A quick internet search found the FSB with different press releases in 18 newspapers during the period 25 July to 1 Aug. The CBI came up with 17 and the BCC with 10 in the same period. These searches aren't infallible of course but I filtered out duplicate entries for each organisation.
Draw your own conclusions but it seems to me that while all these organisations are active, the FSB is saying more than you give them credit for.
One thing I have noticed is the different organisations websites.
The CBI has up to 7 adverts per page, the BCC has 1 different advert on each page, The FSB has none.
As a member of all 3 organisations, I find the information sent to me by the FSB to be the best followed in 2nd place by the CBI with the BCC coming in 3rd. In fact I seem to get very little from the BCC except countless adverts for their training courses.
Robert Black

Peter Troy said...

Thank you for your comment. The issue here is not quantity but quality.

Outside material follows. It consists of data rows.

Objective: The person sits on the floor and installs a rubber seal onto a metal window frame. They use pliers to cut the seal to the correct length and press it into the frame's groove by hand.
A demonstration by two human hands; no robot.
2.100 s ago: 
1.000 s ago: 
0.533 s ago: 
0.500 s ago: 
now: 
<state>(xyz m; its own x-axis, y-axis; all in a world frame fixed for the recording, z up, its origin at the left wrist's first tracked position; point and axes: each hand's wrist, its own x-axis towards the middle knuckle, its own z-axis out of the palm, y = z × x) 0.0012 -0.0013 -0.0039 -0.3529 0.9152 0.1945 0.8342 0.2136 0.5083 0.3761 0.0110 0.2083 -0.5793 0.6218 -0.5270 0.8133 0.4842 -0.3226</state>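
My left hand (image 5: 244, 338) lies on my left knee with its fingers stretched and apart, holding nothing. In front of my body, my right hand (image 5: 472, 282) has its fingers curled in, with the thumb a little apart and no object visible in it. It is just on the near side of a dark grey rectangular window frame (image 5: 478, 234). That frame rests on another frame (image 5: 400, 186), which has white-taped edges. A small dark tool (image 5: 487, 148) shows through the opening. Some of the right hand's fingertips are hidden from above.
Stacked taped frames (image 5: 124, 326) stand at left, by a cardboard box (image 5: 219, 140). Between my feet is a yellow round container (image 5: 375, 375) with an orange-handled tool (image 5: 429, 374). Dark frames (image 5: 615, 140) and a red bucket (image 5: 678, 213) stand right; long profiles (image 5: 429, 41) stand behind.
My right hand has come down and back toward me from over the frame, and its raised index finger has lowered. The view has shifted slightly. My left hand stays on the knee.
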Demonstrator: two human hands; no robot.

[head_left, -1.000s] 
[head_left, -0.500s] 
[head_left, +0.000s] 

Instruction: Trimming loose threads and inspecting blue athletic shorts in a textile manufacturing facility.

The point I am making in the article concerns the specific and vital issue of the cost or regulation, the severity of the problem requires effective protest. The issue is one of quality of protest not quantity of material.

Two weeks ago I commented that the head of the BCC, David Frost, was reported as saying that: ''on Monday I shall be calling on the Small Business Minister and demanding ....''. That is the type of comment that commands attention. The FSB is as you say very good and sending out material and surveys, I have one in my pending file to return but what counts is effective campaigning, the direct approach. It gives me no pleasure to remark that the FSB appears to have lost the skills to perform.

I talk to a number of Journalists on a regular bases, when they seek comment on small business issues they first ask the CBI or the CBI in preference to the FSB because they know they will get a more combative (and more reportable) quote. As a journalist said to me, quite literally in Whitehall two weeks ago: ''The FSB is a sleeping giant, with nearly 200,000 members and millions of pounds in the bank they should be banging on the door of the Government.''

The FSB's appeasement approach is doing long term harm; it is actually making matters worse. On any of the key issues that effect small businesses (taxation, regulation, business support and planning permission ) by any measure our government is imposing more and more constraints on small businesses.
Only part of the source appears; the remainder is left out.